Reeves ‘failed' to back English councils in spending review, MPs warn
But Mr Forster warned that 'in the detail of the statement', the Government 'is only investing an extra 1.1% in local government next year and the year after'.
The Liberal Democrat MP told the Commons he was 'very disappointed' with the Chancellor's statement and asked: 'What does the Chancellor say to councils across the country and to my constituents of Woking to justify that lack of investment?'
Ms Reeves replied: 'Well, that's real-terms increases in spending every year, that this Labour Government are giving to local authorities.

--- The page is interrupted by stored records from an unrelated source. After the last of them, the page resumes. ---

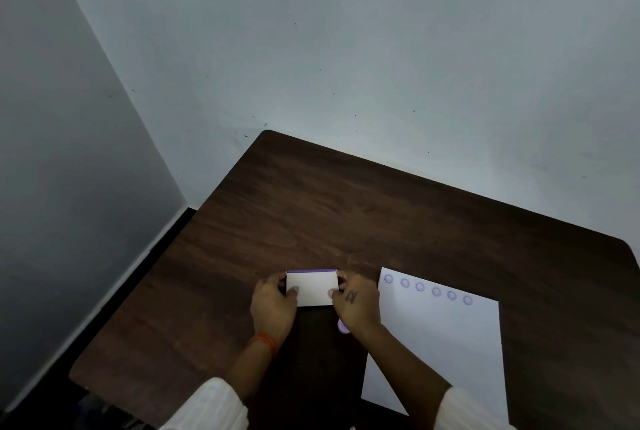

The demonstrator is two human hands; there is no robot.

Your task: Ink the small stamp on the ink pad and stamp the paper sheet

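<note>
White sleeves [211,405] enter from the bottom edge, and both forearms reach forward over the dark wooden table [311,215]. An orange band [265,341] circles the left wrist. The left hand [273,305] and right hand [358,305] each have their grip closed on one short end of the ink pad [311,288], a white rectangular case with a purple strip along its far edge; thumbs lie on its top face, the other fingers wrap the sides. Its long axis runs left to right across the view, and its white face hides whatever is inside, so whether it is open cannot be told. Both hands are palm-down with wrists bent slightly inward toward each other. A dark mark shows on the back of the right hand.

Under the heel of the right hand a small rounded purple thing [343,326] peeks out, possibly the small stamp; whether the hand grasps it or it merely lies on the table cannot be told.

Just to the right lies the paper sheet [443,346], flat, its long axis running away from the person. Six round purple stamp marks [436,291] line its far edge in a row.
</note>
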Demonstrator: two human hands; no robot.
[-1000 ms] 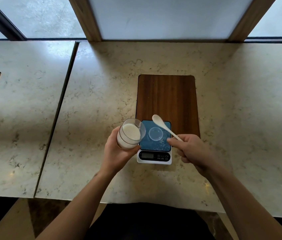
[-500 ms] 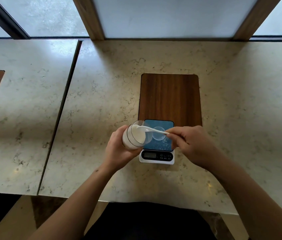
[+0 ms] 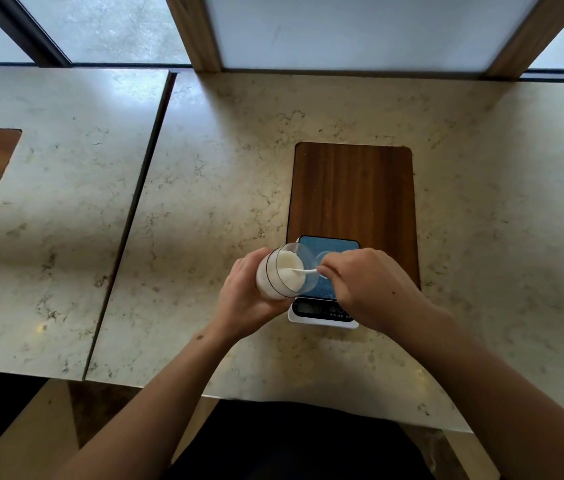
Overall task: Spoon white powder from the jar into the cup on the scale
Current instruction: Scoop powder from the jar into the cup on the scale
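While the marble counter [image 3: 204, 202] carries the scale [image 3: 323, 306] at a wood inlay's [image 3: 353, 192] near edge, the left hand [image 3: 242, 299] wraps the tilted jar [image 3: 282, 271]; the right hand [image 3: 367, 289] pinches a white spoon [image 3: 303, 271] dipped in its powder [image 3: 289, 268], just beside the cup [image 3: 322, 258].

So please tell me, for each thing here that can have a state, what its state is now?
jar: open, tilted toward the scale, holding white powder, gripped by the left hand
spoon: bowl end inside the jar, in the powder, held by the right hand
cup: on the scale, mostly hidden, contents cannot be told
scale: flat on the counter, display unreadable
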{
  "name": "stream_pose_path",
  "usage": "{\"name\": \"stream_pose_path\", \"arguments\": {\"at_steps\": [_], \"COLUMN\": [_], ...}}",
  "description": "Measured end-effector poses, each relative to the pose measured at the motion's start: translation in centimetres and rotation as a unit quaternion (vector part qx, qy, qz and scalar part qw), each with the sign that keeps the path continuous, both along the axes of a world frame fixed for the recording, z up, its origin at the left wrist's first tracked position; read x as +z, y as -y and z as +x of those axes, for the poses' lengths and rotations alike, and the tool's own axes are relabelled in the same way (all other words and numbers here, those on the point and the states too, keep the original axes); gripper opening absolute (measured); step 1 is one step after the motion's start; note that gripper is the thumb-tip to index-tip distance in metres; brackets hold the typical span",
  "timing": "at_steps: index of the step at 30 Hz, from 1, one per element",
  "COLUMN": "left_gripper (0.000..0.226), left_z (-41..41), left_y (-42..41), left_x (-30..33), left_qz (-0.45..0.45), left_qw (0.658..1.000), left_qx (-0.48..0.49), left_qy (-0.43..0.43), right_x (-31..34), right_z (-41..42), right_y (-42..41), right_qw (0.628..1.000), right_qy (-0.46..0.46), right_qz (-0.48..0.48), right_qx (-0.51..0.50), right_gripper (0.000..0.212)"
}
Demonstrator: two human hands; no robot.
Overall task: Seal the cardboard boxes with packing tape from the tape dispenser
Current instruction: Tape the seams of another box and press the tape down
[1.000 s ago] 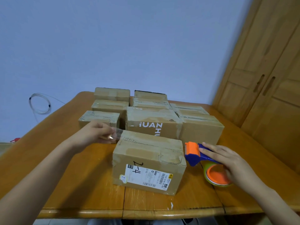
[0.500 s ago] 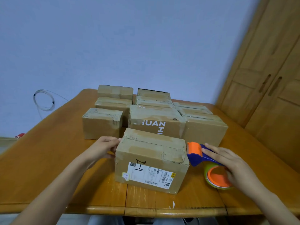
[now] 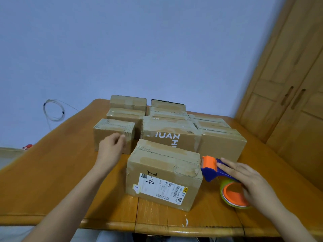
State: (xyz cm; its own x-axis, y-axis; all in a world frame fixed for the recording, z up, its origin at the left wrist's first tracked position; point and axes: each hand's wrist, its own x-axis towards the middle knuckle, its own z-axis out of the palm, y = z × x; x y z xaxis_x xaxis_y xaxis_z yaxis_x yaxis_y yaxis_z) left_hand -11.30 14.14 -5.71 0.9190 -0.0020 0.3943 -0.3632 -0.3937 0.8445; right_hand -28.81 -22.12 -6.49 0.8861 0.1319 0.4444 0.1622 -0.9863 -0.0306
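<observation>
Working outward from the near edge of the table [image 3: 52,180], I have the labelled box [image 3: 164,173] closest, its top flaps already crossed by tape. My right hand [image 3: 248,179] lies over the tape dispenser [image 3: 223,175] just right of that box, fingers straight and laid along the blue handle, the thumb side hidden, so I cannot tell whether it is really gripped. Before pulling more tape I would close round the handle firmly and keep the orange head low against the cardboard. My left hand [image 3: 111,147] is farther out, fingers loosely curled and holding nothing, in front of the small box [image 3: 113,131]; touching or not, I cannot tell. Beyond, the other boxes [image 3: 174,123] crowd together; I would draw one clear before taping.
</observation>
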Motion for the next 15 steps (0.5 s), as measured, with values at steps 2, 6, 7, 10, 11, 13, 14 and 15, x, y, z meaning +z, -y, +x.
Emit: {"name": "stream_pose_path", "arguments": {"at_steps": [2,6,7,10,11,13,14,15], "left_gripper": [0.037,0.057,0.067,0.079,0.078,0.075,0.069,0.063], "left_z": [-1.4,-2.9,-2.9,-2.5,-2.2,-1.9,-1.7,-1.6], "left_y": [0.5,2.4,2.8,3.5,3.5,3.5,3.9,4.4], "left_x": [1.4,1.9,1.8,1.8,1.8,2.1,2.4,2.7], "left_qz": [-0.023,0.113,0.164,0.337,0.390,0.458,0.478,0.489], "left_qw": [0.995,0.978,0.970,0.920,0.898,0.865,0.854,0.846], "left_qx": [-0.019,-0.100,-0.112,-0.152,-0.168,-0.191,-0.199,-0.210], "left_qy": [0.095,0.146,0.143,0.131,0.117,0.079,0.058,0.040], "right_x": [0.1,-0.3,-0.5,-1.0,-1.3,-2.0,-2.2,-2.5], "right_z": [0.0,0.2,0.4,0.9,1.1,1.4,1.6,1.9], "right_y": [-0.7,-1.5,-1.7,-3.0,-3.2,-3.5,-3.9,-4.3], "right_qw": [1.000,1.000,1.000,1.000,1.000,1.000,0.999,0.999], "right_qy": [-0.008,0.003,0.009,0.010,0.015,0.025,0.032,0.043], "right_qz": [0.007,-0.008,-0.009,0.000,0.002,0.003,0.009,0.013], "right_qx": [-0.008,0.000,0.006,0.001,0.002,0.004,0.008,0.015], "right_gripper": [0.131,0.130,0.128,0.126,0.126,0.124,0.122,0.117]}}
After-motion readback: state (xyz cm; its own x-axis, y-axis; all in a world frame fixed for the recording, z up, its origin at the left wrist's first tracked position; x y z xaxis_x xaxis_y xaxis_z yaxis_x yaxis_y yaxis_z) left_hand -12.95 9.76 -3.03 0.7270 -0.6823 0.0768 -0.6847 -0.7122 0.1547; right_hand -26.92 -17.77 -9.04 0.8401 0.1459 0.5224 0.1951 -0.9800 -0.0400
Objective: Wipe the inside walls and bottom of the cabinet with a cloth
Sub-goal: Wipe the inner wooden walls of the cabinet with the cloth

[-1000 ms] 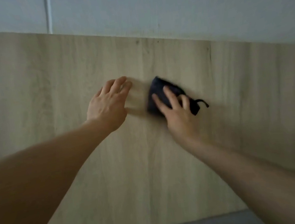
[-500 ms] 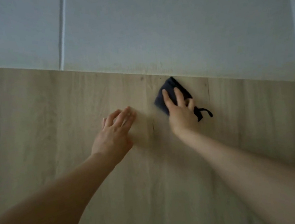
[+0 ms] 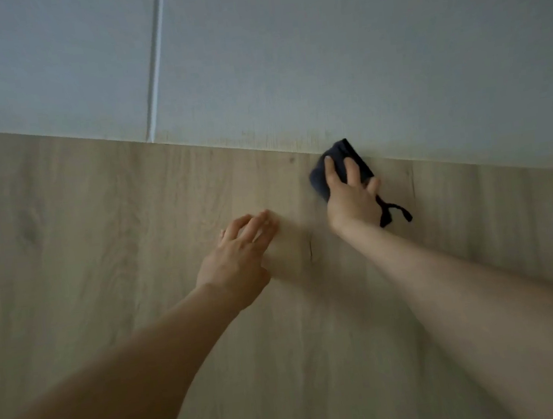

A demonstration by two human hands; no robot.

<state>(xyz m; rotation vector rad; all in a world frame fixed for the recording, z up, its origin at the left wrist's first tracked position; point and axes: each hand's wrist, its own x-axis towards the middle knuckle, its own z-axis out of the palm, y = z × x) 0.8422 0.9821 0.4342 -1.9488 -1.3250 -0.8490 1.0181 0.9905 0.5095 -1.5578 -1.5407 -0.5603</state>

'And that compares to the Conservative-Liberal Democrat administration from 2010 to 2015 that cut real spending by 2.9% every year, so I'm much happier to stand on my record as Chancellor than what the Liberal Democrats did when they had a chance of being in government.'
Woking issued a section 114 notice two years ago, in June 2023, when it faced having to plug a £1.2 billion deficit.
Billpayers in the Surrey borough faced a 9.99% council tax rise the following year.
Mr Forster, who is a member of the Commons Housing, Communities and Local Government Committee, told the PA news agency: 'In today's spending review, the Chancellor has failed to invest in local government – and she is refusing to acknowledge the harm this will cause.
'In my constituency of Woking, our local authority has already gone bankrupt, I fear more will soon follow. Following the former Conservative administration bankrupting Woking, we have seen public toilets close.'
He called on the Government to 'support councils more'.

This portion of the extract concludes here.